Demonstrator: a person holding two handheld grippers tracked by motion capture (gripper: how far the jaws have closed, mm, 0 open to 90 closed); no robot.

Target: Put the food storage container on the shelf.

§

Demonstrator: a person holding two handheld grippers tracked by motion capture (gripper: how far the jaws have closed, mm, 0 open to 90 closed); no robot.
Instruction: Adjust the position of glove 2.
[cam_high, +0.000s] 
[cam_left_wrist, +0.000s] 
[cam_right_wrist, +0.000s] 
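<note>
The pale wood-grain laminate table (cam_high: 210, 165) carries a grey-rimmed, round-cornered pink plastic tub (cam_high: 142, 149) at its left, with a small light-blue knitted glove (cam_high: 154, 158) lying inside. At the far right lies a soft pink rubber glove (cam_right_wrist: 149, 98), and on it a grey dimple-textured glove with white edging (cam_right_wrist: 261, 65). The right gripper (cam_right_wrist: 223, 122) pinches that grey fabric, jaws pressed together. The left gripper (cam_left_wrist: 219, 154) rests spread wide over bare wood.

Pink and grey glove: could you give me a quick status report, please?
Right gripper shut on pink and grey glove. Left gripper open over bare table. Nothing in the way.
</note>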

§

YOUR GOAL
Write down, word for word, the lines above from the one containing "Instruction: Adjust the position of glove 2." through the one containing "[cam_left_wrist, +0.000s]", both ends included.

ANSWER SECTION
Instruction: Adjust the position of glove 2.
[cam_high, +0.000s] 
[cam_left_wrist, +0.000s] 

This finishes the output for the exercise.